• [ABOUT THIS TASK] Which lines run from the line with "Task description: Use" through the line with "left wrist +" in the entries below? Print them exactly, both ends included, and nothing more.

• [EXERCISE DATA]
:::::

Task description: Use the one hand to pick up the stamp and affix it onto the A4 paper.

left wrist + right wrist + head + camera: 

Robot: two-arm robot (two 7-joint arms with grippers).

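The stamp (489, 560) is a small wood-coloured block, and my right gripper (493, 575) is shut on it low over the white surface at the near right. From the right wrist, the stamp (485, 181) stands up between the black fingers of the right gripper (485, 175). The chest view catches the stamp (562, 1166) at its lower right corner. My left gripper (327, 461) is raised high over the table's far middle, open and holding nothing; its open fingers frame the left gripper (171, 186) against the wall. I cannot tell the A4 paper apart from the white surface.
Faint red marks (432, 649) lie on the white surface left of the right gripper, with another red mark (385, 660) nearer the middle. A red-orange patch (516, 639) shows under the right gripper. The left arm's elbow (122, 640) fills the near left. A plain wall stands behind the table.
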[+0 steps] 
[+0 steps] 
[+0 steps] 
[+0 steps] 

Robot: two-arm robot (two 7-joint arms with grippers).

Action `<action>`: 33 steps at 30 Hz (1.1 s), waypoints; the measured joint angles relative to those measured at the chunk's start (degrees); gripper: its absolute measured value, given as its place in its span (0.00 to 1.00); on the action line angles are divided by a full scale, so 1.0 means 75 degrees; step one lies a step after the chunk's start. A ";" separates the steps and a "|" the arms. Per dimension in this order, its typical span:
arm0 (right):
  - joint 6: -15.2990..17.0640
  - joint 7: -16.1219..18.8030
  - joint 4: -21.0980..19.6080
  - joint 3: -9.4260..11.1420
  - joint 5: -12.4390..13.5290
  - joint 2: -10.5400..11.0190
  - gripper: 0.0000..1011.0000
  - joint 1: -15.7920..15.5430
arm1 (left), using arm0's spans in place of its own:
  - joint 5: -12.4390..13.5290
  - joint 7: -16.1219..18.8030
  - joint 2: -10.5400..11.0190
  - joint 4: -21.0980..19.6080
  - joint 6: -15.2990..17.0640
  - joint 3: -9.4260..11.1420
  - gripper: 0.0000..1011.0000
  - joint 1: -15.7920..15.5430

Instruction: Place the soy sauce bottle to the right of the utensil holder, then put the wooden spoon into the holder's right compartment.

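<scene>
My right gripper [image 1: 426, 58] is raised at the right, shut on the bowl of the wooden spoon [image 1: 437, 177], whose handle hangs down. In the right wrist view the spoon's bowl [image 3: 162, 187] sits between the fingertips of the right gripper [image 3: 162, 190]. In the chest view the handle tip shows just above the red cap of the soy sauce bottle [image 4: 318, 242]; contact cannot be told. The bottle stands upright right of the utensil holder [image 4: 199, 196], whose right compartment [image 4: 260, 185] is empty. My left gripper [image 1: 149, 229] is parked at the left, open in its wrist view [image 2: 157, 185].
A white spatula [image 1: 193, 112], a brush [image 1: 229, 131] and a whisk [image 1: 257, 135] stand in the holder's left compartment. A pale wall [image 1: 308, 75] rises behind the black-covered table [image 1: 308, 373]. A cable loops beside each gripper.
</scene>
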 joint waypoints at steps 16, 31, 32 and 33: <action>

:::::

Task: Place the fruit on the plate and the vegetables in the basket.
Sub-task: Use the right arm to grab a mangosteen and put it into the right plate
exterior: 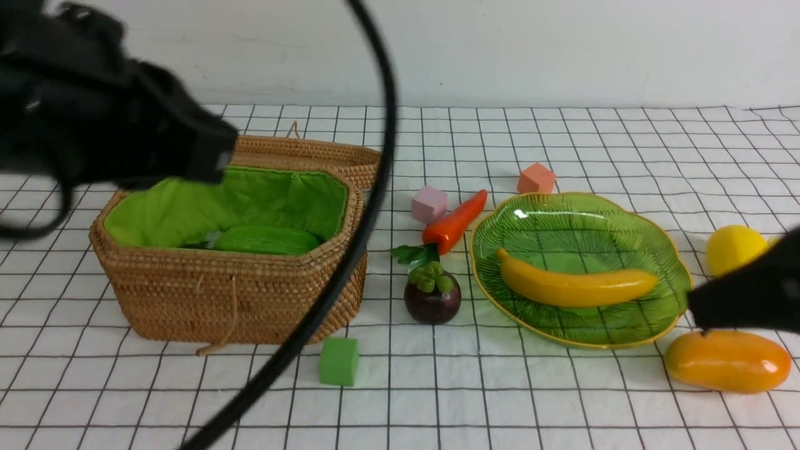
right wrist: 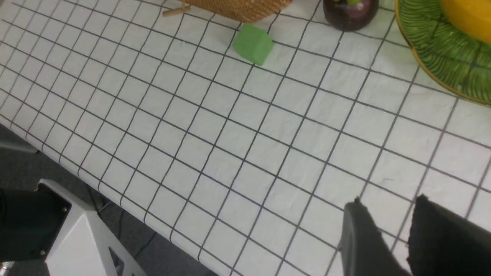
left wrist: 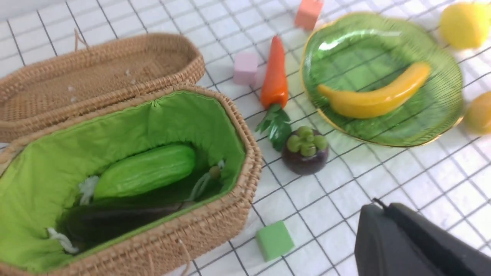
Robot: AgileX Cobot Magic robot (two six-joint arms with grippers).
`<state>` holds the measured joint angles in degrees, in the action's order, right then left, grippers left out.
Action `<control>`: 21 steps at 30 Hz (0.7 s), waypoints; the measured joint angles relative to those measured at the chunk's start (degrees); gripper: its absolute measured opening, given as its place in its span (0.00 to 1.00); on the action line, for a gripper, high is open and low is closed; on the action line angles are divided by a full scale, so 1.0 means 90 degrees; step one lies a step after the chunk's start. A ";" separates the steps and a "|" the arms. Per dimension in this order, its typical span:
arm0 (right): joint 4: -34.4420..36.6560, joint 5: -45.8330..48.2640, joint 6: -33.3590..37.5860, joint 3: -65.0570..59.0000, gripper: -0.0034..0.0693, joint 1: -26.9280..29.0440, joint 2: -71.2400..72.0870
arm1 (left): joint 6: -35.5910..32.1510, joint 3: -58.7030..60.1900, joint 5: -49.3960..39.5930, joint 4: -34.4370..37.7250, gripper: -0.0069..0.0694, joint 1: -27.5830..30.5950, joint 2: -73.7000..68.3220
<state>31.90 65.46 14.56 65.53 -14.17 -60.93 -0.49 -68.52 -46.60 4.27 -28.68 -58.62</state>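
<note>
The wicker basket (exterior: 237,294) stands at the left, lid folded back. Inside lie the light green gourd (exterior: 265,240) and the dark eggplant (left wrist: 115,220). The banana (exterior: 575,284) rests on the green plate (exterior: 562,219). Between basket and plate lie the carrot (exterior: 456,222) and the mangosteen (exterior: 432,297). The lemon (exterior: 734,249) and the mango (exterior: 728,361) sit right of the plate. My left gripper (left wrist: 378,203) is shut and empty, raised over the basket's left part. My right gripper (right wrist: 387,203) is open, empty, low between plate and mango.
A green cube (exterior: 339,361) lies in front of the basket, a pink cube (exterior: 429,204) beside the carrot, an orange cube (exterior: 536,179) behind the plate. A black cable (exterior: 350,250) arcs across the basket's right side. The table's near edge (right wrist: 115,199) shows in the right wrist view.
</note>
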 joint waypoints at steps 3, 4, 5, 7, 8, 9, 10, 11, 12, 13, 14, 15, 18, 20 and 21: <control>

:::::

• [ANSWER TO THIS TASK]
Task description: Use the one hand to pick up the stamp and affix it onto the A4 paper.

left wrist + right wrist + head + camera: 

That wraps up the answer.